The “logical” methods educational therapists use to provide multisensory phonemics training – such as the Wilson Reading Program Chai uses – almost universally derive from an approach Anna Gillingham developed almost a century ago in partnership with Samuel Orton. An educational therapy startup based in Los Altos, YokyWorks, is researching a modified variation developed by Jane Milan to teach early literacy or remediate for older children, and adults who have experienced long-term difficulties with reading and spelling.

Based on a student’s awareness of language sounds and auditory perception, Milan’s method breaks the idea of “explicitly delivered literacy” into two phases, the first of which focuses exclusively on the sound of language and doesn’t use letters and written words at all.

“There is no part of the human brain genetically designed for reading – reading is a cultural invention,” Milan pointed out. “We have to repurpose neural connections in our visual and language centers in order to be able to read.”

Milan’s approach studies whether systematic remediation with language sounds can lead to substantial reading score improvements – before moving into study of written letters at all.

“When babies start to babble, they do it in syllables first, not individual phonemes. Reading and spelling is truly dependent on the human brain’s ability to take those syllables and isolate each individual sound,” Milan said. “For the vast majority of our kids, whether they’re dyslexic or not, that code is not intuitive. We have to ask, what are we doing to help our kids parse syllables into individual sounds? The answer is, not a lot yet.”
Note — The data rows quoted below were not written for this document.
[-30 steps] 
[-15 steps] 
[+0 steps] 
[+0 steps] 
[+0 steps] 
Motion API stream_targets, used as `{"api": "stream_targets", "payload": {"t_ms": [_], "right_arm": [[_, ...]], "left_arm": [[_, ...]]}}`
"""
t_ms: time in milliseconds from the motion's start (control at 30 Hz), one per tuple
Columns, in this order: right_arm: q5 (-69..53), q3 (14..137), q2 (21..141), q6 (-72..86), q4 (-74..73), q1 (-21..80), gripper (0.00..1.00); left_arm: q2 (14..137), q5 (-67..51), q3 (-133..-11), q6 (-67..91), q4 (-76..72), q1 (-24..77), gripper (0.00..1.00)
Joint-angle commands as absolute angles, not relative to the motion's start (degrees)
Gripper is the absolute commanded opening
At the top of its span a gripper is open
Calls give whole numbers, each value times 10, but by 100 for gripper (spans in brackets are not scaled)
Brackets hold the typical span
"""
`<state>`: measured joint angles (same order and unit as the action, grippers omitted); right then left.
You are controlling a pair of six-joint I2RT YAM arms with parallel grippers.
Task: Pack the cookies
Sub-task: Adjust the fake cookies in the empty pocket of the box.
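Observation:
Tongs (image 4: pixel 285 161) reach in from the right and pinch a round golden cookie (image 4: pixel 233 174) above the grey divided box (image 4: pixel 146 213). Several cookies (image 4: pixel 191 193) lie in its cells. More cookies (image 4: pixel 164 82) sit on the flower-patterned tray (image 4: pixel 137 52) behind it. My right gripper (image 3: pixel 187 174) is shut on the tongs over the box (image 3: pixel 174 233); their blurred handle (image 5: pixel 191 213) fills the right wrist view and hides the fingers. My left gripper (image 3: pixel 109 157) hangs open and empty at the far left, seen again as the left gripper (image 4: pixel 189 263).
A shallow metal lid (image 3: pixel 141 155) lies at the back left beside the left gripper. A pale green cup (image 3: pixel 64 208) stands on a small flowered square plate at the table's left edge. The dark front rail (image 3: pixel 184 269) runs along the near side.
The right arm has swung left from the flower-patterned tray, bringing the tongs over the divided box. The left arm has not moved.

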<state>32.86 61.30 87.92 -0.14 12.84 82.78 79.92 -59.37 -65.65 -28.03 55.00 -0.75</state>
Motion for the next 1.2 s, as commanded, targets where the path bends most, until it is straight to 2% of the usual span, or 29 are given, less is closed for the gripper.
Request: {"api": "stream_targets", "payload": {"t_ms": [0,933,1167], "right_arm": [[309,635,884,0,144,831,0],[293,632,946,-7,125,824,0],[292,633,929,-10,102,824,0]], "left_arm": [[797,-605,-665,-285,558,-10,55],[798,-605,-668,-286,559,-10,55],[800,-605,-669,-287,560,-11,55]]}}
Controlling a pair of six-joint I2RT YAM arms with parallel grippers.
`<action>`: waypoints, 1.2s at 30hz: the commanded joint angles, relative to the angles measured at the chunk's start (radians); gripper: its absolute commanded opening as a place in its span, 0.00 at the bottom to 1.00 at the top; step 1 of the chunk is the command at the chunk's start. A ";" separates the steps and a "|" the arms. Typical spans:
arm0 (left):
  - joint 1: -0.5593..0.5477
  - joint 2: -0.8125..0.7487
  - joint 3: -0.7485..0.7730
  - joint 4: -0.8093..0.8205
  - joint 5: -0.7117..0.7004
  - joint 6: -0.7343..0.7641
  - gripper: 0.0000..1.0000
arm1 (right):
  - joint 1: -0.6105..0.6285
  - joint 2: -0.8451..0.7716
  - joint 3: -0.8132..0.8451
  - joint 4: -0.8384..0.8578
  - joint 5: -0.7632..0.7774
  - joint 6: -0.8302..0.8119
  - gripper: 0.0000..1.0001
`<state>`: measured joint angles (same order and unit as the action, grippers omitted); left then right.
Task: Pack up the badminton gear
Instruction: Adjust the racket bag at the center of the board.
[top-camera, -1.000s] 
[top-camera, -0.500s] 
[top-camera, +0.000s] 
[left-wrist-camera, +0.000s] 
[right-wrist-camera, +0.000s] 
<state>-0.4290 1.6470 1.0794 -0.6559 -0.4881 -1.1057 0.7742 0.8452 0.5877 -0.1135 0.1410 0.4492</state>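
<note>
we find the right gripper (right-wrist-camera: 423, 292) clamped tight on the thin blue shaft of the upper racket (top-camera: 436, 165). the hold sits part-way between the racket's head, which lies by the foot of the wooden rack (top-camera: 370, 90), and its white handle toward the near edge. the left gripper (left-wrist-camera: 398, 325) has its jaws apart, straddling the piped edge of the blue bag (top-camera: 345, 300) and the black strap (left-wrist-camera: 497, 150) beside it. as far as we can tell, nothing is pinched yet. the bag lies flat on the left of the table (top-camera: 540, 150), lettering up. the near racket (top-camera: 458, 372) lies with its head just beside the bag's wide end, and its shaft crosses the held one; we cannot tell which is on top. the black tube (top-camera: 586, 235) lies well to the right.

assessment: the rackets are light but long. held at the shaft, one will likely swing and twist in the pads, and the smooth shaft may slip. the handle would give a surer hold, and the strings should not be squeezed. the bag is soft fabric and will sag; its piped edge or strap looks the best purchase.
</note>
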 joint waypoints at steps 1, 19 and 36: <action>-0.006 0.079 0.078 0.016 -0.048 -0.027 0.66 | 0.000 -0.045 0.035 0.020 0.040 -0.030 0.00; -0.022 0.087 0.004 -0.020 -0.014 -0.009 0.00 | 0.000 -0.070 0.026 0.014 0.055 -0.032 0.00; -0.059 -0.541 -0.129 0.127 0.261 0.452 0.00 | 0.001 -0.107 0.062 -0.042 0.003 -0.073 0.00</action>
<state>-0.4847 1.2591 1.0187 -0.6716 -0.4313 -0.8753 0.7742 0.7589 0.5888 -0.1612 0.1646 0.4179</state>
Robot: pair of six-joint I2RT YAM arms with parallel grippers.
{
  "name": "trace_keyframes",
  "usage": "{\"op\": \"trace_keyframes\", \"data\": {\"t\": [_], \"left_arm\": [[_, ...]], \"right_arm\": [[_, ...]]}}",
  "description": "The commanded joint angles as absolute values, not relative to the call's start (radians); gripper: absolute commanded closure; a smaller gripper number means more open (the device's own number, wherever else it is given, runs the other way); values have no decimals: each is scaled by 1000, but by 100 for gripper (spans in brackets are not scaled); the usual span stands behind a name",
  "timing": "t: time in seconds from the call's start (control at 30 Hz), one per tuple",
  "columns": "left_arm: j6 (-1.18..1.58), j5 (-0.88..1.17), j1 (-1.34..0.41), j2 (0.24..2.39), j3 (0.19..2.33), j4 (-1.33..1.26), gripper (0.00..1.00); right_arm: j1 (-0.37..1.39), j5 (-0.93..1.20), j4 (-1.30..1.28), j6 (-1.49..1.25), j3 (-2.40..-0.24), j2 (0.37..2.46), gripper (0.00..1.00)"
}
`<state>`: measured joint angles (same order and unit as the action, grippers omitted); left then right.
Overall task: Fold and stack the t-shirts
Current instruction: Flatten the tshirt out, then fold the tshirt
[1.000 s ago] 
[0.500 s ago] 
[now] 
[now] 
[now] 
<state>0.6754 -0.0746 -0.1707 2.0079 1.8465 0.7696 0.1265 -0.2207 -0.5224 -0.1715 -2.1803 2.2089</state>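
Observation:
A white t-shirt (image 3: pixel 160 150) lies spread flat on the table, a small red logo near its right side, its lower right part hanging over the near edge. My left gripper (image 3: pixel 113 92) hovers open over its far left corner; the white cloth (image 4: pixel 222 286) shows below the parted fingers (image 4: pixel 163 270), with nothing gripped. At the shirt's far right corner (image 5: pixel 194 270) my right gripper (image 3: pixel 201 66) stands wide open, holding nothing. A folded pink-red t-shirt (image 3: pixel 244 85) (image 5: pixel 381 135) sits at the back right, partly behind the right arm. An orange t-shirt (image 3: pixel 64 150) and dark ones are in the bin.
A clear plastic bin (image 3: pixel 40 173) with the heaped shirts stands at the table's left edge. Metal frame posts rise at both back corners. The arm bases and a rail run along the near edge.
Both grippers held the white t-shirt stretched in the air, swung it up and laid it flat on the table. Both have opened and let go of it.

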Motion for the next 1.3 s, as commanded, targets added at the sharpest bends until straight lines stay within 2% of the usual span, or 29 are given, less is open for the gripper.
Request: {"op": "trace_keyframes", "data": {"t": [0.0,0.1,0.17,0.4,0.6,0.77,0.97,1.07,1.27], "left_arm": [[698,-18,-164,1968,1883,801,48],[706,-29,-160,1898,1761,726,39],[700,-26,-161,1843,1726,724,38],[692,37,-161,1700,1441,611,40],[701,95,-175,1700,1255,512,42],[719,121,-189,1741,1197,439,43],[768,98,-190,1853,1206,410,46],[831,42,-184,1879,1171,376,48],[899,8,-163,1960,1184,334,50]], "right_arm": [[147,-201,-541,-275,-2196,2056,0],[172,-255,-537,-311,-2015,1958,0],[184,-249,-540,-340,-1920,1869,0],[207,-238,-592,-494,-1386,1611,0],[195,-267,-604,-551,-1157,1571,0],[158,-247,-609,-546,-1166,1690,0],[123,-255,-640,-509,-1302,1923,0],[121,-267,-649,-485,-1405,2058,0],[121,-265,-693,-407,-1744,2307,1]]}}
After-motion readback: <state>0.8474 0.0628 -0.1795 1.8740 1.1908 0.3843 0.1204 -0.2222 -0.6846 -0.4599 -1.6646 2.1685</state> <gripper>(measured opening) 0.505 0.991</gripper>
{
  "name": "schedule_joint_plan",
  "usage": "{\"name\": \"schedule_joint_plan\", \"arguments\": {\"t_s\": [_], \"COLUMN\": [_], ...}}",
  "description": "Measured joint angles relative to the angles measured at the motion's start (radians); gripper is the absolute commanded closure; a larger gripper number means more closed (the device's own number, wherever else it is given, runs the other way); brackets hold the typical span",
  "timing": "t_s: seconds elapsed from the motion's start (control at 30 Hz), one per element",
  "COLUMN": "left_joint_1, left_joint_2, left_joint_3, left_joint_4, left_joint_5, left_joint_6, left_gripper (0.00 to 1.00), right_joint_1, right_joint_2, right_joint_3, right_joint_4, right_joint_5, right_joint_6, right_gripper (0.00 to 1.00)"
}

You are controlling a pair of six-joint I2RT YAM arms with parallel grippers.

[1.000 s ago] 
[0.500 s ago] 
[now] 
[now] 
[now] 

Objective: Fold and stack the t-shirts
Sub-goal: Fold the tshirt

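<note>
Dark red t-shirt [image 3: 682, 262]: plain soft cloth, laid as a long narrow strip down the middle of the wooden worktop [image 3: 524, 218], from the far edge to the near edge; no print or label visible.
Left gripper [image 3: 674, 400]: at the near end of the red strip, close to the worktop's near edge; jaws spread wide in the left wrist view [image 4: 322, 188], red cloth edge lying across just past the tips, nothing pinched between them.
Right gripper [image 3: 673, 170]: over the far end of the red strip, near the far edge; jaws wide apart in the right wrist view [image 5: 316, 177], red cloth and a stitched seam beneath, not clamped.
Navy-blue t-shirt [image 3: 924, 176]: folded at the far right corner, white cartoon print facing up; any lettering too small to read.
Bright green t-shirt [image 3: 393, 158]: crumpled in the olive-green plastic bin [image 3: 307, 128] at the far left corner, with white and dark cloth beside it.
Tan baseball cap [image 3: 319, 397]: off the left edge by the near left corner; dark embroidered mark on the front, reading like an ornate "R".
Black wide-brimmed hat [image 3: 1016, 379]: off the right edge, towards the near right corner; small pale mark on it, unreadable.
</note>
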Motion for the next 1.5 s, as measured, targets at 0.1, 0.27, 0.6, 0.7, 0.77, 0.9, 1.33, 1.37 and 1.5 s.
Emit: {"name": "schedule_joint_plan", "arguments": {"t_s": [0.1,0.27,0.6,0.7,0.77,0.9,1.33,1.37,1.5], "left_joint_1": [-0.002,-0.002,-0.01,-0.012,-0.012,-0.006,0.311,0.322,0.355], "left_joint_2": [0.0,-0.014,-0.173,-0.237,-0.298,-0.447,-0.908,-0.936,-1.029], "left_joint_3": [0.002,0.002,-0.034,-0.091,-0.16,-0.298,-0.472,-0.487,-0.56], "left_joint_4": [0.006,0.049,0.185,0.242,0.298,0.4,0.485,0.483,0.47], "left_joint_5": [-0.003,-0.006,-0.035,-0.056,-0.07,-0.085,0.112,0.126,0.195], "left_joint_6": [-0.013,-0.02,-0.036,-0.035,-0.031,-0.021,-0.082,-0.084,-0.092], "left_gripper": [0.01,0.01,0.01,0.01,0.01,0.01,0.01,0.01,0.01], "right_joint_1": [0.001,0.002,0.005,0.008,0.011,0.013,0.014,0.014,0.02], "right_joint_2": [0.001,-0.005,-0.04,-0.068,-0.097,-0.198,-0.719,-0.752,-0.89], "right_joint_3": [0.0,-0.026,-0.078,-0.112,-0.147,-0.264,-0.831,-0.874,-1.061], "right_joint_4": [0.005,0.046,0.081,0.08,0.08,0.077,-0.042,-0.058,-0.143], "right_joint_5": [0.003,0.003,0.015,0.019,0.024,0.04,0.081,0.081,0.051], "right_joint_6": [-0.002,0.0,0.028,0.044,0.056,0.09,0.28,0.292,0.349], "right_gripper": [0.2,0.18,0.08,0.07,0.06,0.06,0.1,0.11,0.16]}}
Milan said that based on her conversations with local parents in her practice, she has come to think that parents and grandparents have a gut feeling for when something isn’t going right for young learners acquiring literacy.

“Early intervention is how we change things, and it’s the hardest time for parents to identify,” she said.

Indicators that an alternative reading approach might be merited can include struggling with connecting a letter to the sound it represents; spelling that is less inventive and more haphazard; or speech differences like consonant replacements, indicating the brain is not processing word sounds typically.